__Problem requirements__
Everything in the records except the pictures needs to be printed again exactly.

= = =

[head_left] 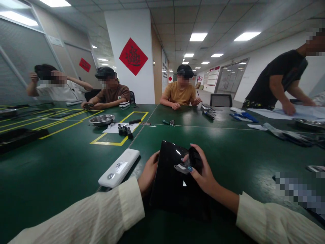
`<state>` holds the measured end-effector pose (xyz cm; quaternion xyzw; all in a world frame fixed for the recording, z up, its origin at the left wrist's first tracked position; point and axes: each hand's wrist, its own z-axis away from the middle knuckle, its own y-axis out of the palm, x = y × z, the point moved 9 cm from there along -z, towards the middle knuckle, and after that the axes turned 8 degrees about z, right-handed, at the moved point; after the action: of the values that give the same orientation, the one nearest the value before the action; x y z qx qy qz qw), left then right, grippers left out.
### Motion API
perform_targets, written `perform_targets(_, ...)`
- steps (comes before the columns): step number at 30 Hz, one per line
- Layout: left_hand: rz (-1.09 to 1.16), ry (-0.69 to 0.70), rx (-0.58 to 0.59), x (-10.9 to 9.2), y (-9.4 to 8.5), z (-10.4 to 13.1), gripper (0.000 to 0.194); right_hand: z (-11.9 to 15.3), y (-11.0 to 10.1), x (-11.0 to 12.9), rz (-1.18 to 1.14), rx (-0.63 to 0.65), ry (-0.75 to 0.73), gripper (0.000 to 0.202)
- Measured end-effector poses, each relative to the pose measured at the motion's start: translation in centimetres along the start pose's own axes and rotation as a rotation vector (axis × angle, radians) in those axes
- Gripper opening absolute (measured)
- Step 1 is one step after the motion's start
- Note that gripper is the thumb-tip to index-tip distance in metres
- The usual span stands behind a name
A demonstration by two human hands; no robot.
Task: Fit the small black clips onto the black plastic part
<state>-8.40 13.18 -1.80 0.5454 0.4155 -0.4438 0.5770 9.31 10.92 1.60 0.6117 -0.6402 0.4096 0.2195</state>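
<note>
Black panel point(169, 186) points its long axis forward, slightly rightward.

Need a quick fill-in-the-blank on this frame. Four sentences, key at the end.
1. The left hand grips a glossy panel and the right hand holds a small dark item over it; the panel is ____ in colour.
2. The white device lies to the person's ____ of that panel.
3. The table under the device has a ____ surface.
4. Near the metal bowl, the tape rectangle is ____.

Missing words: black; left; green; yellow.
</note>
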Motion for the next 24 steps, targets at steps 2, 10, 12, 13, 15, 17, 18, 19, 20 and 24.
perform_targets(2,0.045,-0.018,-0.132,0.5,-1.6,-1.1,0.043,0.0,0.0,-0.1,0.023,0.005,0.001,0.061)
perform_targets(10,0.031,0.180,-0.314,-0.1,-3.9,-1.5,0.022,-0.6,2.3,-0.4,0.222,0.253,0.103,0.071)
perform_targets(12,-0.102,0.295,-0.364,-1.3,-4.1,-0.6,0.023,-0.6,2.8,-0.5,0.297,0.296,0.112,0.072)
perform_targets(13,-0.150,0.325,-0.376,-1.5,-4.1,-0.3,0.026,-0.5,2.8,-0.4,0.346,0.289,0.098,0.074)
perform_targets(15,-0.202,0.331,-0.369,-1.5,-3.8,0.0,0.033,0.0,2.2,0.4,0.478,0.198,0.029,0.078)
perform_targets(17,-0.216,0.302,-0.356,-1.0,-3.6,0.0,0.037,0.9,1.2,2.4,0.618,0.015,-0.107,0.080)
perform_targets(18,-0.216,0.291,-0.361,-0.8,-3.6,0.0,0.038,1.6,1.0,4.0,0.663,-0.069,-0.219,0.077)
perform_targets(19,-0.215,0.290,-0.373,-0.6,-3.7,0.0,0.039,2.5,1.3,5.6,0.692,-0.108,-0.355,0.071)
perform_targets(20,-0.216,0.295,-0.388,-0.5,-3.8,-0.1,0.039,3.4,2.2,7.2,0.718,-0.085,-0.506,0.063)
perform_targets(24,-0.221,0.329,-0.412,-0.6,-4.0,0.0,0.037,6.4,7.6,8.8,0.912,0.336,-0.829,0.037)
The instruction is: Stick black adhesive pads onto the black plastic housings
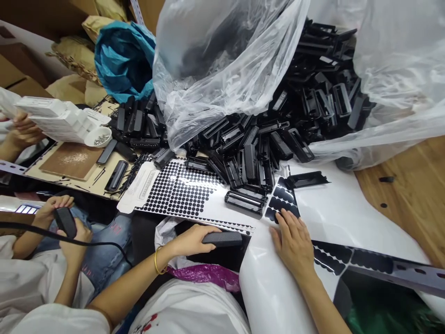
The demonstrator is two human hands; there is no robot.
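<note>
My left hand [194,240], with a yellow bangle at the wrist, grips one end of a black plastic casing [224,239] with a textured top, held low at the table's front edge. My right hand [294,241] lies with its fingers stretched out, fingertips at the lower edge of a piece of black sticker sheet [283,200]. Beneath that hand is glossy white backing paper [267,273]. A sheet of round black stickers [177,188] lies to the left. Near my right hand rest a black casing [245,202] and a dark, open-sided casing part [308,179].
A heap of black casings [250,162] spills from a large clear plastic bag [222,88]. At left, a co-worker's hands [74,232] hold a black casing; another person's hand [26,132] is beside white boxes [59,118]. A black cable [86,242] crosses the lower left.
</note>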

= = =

__Output below__
[head_left] 
`<state>` holds the measured end-effector pose (xyz cm; quaternion xyzw; all in a world frame fixed for the recording, z up, its origin at the left wrist's first tracked position; point and axes: each hand's wrist, its own z-axis away from the middle knuckle, its own y-axis out of the palm, x = y × z, the point moved 9 cm from there along -z, towards the middle knuckle, and after that the axes turned 8 degrees about z, right-handed, at the moved point; after the action: of the values that give the same orientation, the one nearest the value before the action; x y z qx qy qz qw), left then right, grippers left out.
### Motion API
perform_targets, written `perform_targets(_, ...)`
- steps (comes before the columns): step number at 30 Hz, one per line
- Layout: left_hand: rz (-1.09 to 1.16), ry (-0.69 to 0.70), rx (-0.58 to 0.59), x (-10.9 to 9.2), y (-9.4 to 8.5), z (-10.4 to 13.1), gripper (0.000 to 0.194); right_hand: z (-11.9 to 15.3), y (-11.0 to 10.1), x (-11.0 to 12.9), rz (-1.18 to 1.14), rx (-0.63 to 0.65), ry (-0.75 to 0.73), gripper (0.000 to 0.202)
- Measured end-effector poses, each relative to the pose measured at the motion's start: translation in centimetres along the start pose's own axes and rotation as a rotation vector (axis × angle, radians) in those axes
- Gripper opening absolute (measured)
- Step 1 is one step after the motion's start
- Note that gripper is the thumb-tip to index-tip distance in metres
- The usual span stands behind a name
A demonstration by two human hands; no robot.
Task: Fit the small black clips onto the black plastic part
<state>-8.40 13.18 -1.80 0.5454 0.4155 -0.4438 0.5770 9.31 10.92 1.60 0.6117 -0.6402 0.4096 0.2195</state>
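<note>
Black panel point(169, 186) points its long axis forward, slightly rightward.

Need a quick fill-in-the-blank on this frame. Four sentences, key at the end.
1. The left hand grips a glossy panel and the right hand holds a small dark item over it; the panel is ____ in colour.
2. The white device lies to the person's ____ of that panel.
3. The table under the device has a ____ surface.
4. Near the metal bowl, the tape rectangle is ____.

Missing words: black; left; green; yellow.
</note>
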Motion for the next 24 steps, targets at steps 2, 10, 12, 13, 15, 17, 18, 19, 20 and 24.
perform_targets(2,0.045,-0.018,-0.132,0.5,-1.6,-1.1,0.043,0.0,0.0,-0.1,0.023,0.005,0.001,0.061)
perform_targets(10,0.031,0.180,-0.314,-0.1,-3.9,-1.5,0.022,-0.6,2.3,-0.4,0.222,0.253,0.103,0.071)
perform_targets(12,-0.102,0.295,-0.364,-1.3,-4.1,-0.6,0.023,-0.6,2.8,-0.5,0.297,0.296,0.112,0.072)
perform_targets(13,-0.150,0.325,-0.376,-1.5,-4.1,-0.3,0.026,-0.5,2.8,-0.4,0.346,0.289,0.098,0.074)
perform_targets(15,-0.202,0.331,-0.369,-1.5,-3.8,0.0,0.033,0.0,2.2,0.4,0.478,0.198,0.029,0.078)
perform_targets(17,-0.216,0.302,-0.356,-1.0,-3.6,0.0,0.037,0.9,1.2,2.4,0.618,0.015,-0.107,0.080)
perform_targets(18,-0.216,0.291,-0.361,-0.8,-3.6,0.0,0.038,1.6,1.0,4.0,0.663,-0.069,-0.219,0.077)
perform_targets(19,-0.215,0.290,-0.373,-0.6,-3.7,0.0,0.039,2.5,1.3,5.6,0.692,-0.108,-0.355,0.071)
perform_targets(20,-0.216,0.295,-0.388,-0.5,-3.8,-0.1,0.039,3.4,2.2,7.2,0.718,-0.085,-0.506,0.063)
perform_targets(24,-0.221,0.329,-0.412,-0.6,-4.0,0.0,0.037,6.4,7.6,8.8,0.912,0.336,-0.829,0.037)
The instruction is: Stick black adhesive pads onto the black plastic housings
The demonstrator is two human hands; there is no robot.
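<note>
My left hand [194,240], with a yellow bangle at the wrist, grips one end of a black plastic casing [224,239] with a textured top, held low at the table's front edge. My right hand [294,241] lies with its fingers stretched out, fingertips at the lower edge of a piece of black sticker sheet [283,200]. Beneath that hand is glossy white backing paper [267,273]. A sheet of round black stickers [177,188] lies to the left. Near my right hand rest a black casing [245,202] and a dark, open-sided casing part [308,179].
A heap of black casings [250,162] spills from a large clear plastic bag [222,88]. At left, a co-worker's hands [74,232] hold a black casing; another person's hand [26,132] is beside white boxes [59,118]. A black cable [86,242] crosses the lower left.
</note>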

With this, the answer is done.